クローゼットの闇 微糖

@Talkstand_bungeibu

第1話 カオルの目

私たちを乗せたバスは、細かく揺れながら白海郷まで送っている。

後部座席の真ん中で、ノブヒトが相変わらずノンストップで喋り続けるから落ち着く暇もない。ところどころで相槌を返すくらいにとどめ、私は少し空いた窓から入る風を感じていた。

清々しいほどになにもない。街灯もないので夜になれば暗いだろう。山を何回越えたかわからないが、いけどもいけども鬱蒼とした森が続くばかりだ。

少し早いじゃないかとフミアキが提案したスーパーでの買い出しは行っておいて正解だった。

まるでライフラインがこの辺りではないのだ。

さらにいえば二泊三日の間、バスも別荘の近くまで来るのは2本のみ。おかげで食材を積んだビニール袋で体の上がいっぱいだ。

「ねぇ、カオルはどう思う?」隣の席のフミアキが話しかける。

「・・・ごめん、何の話だっけ」

「もう、ちゃんと聞いといてよ。別荘についてからなにするか。花火もいいし、海が近くにあるから男子は釣りする気で満々だよ」

「・・・あぁ、そうね」

「ったくー。全然上の空じゃんか」

「疲れてんだよ、女はほっといて俺たちで楽しもうぜ」ノブヒトがそう言ったお陰で私は解放された。

フミアキの横の顔を眺める。会うのはもう7年ぶりになるだろうか。高校入学を機にみんなバラバラになってしまったが、その数年の変化はやはり目を見張るものがあった。

中学生の時はフミアキは一番背が小さく、歩くのが遅いのでいつも遅れてきていた。それが高校から陸上部に入った影響で痩せ気味だった体にも肉がついてきているようだった。少し甘えた口調は変わらなかったが。

「いやーでも、ほんと久々だよな。この5人で遊びに行くのも」

「小学校の時は毎日夜までずっと遊んでたのにな」後ろの座席のコウイチが言う。彼もアパレル系の仕事についているらしく、垢抜けて明るめの髪色にしている。子供の時は一番のいたずらっ子で泥だらけになっても気にしなかったのに。

「…ずいぶん前ね」これまで黙っていたミユが話しかける。ミユはこれまでとも変わらなかった。あいかわらず暗い女だ。正直くるかどうかも分からなかった。同性ではあるが、ノブヒトやフミアキと話す方が正直好きだ。

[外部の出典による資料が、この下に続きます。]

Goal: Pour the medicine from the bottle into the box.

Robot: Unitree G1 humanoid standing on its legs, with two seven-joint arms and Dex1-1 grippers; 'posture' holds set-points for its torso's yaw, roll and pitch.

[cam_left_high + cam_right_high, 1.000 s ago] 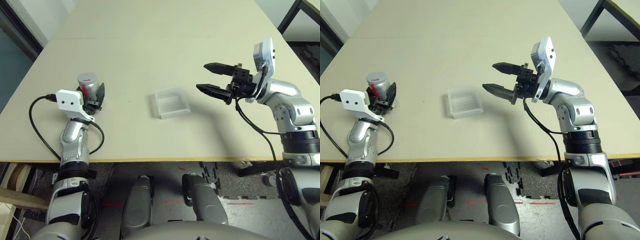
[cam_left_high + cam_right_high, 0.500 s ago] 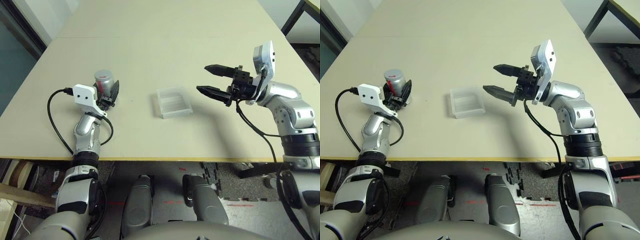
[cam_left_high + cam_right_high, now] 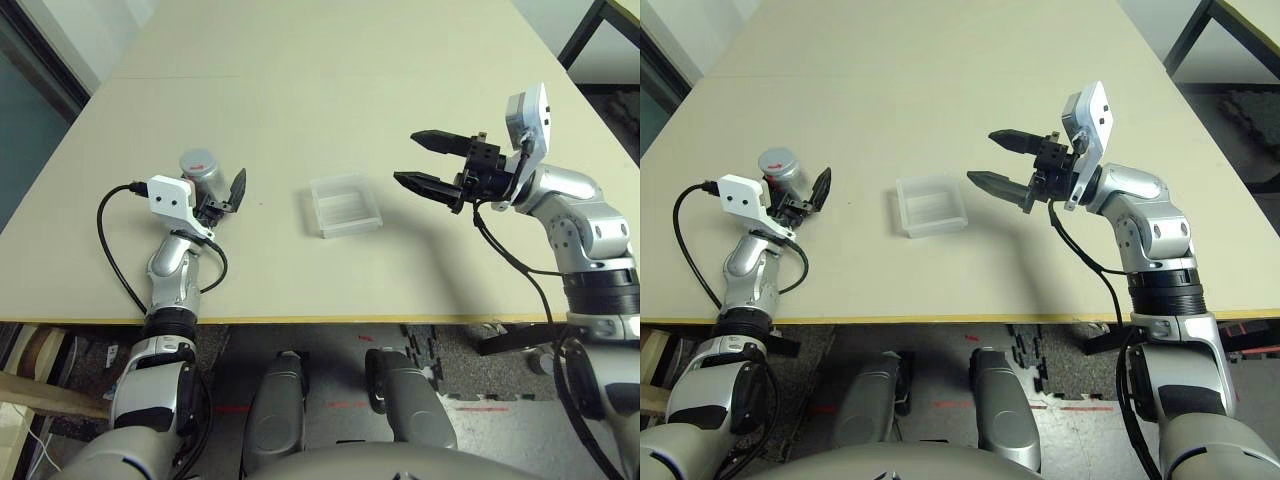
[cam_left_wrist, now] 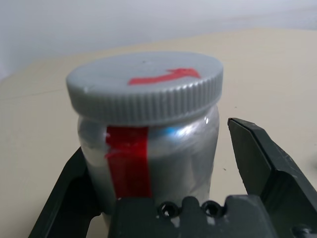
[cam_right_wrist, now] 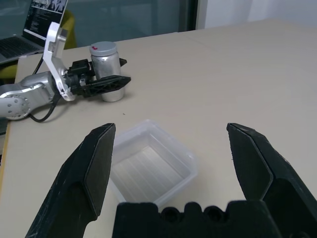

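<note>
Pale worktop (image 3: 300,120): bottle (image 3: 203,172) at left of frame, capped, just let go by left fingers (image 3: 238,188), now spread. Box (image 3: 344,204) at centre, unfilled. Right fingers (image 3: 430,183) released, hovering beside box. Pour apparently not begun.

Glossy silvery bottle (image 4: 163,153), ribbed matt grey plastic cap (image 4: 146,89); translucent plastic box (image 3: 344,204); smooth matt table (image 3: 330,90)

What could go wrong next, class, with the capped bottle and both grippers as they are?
1. The bottle stands between the opened fingers of the left gripper; a careless nudge might topple it.
2. Its cap is on, so nothing can pour into the box yet.
3. The open right gripper hovers beside the box and could knock it.
</note>
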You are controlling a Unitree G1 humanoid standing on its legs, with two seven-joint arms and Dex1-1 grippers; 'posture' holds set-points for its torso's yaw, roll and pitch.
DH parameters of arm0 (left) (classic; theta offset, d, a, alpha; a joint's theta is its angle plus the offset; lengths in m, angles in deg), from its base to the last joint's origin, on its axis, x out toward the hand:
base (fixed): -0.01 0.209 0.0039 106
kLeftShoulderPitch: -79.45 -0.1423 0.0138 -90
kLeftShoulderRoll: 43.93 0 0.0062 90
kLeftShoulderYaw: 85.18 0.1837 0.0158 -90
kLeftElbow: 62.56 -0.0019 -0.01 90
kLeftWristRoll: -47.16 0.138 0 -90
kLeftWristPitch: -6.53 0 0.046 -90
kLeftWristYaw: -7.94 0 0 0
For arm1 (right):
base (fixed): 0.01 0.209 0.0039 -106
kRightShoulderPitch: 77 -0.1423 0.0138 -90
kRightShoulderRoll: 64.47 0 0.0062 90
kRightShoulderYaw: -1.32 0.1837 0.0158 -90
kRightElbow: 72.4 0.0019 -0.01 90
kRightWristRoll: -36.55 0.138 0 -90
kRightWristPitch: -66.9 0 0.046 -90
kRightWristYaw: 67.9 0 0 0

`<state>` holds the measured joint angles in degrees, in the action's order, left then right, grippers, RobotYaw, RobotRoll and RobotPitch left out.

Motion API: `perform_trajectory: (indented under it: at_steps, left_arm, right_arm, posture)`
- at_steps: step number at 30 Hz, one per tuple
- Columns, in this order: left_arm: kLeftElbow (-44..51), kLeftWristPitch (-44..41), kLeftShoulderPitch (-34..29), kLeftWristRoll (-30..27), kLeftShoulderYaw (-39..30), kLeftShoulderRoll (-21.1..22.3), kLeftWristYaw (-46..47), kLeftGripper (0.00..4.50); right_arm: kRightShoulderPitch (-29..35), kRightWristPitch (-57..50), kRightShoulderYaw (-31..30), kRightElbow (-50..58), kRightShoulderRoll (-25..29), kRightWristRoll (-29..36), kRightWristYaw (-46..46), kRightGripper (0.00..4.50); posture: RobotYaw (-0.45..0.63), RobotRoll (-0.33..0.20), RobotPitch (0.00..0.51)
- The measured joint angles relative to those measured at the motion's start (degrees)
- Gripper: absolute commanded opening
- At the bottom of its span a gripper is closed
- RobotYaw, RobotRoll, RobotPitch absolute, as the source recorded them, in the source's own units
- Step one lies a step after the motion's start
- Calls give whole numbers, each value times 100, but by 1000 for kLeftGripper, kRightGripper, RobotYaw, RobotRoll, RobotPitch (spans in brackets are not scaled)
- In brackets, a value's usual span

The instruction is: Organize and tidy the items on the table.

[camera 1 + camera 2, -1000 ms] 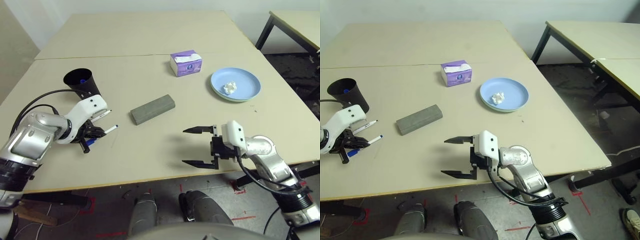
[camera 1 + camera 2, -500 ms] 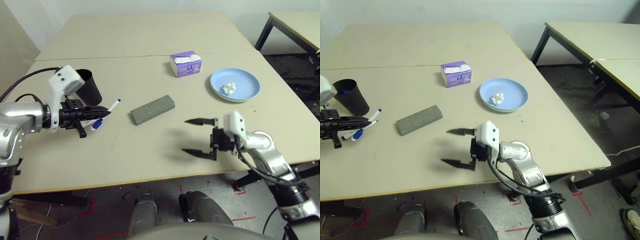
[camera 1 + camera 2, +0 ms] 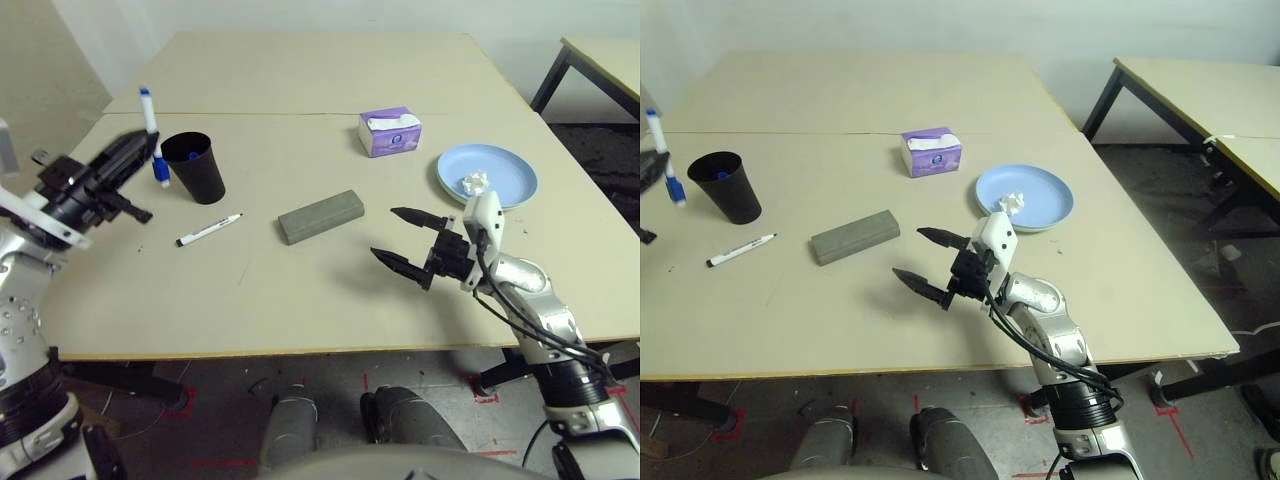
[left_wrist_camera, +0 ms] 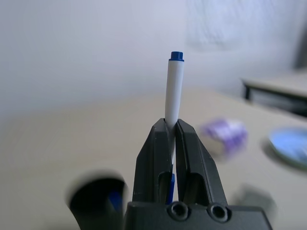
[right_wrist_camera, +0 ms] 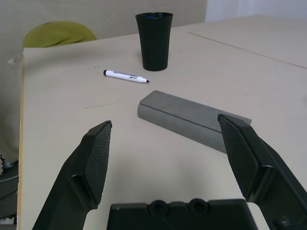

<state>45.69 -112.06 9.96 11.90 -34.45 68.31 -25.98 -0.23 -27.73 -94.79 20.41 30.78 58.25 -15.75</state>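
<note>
The inside of the black cup (image 3: 196,166) is mostly hidden by its own wall; something blue shows at its mouth, too small to make out. In the left wrist view the cup, the purple tissue box (image 4: 226,135) and the blue plate (image 4: 290,145) are blurred smudges behind the fingers. The plate looks like a single light-blue dish (image 3: 487,175) from the head views, with a faint greenish edge below its rim; whether a second plate lies under it cannot be told. The white paper wad (image 3: 473,182) rests on it.

On the beige tabletop (image 3: 300,290), the grey glasses case (image 3: 320,215) lies near the middle, between the cup and the right gripper (image 3: 408,243) and apart from both. A black-capped white marker (image 3: 209,229) lies flat just in front of the cup, not touching it. The tissue box sits farther back, past the case and beside the plate. A seam crosses the tabletop behind the cup. A separate dark-legged table (image 3: 1200,95) stands off to the right.

The left gripper (image 3: 138,147) is raised above the tabletop's left edge, beside the cup, clenched on the blue-capped marker (image 4: 173,87), which stands upright between its fingers (image 4: 152,158). The right gripper hovers over the tabletop's near right part with its fingers (image 5: 96,160) spread wide, released and empty, pointing toward the glasses case.
</note>
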Motion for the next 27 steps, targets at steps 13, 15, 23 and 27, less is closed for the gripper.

「でも本当ありがとな。お礼いうよ、ありがとうノブヒト」コウイチが話しかける。

「あぁ?何がだよ」ノブヒトが低い声で返す。

「いや、なかなか言い出さないからさ。俺たちって」

「だから何がだって言ってんだよ」

「だから、みんなで久々に集めてくれてって事だよ」

え?

「何言ってんだよ、俺が集めたって言ってんのか?」

「ノブヒトが別荘行こうって言い出したの?」

私も思わず口を挟む。

「ちげーよ、第一コウイチの家の別荘なんだから急に俺が言い出さないだろ」

「えぇ?じゃあ誰がこの手紙書いたの?」

フミアキが話す。たしかに私の元に届いた手紙にも宛名が無かった。

「コウイチはノブヒトが手紙を出したと思ってたんだよね。ノブヒトは?」

「いや、俺はコウイチが招待してくれたんだと思ってたよ。カオルはどうなんだよ?」

「いや、私はフミアキが書いたと思ってた」

「えーなんで僕?」

「こういうの言い出しそうじゃん」

「適当かよー」

車内が少し笑いに包まれる。

「フミアキは?」

「僕はミユちゃんかな。生真面目そうだし。ミユちゃんはどう思うの?」

「別に誰とも」

「なんだよそれ」ノブヒトが言う。

「海」

ミユが言う。

ずっと向こうに群青色をした海が見えて来た。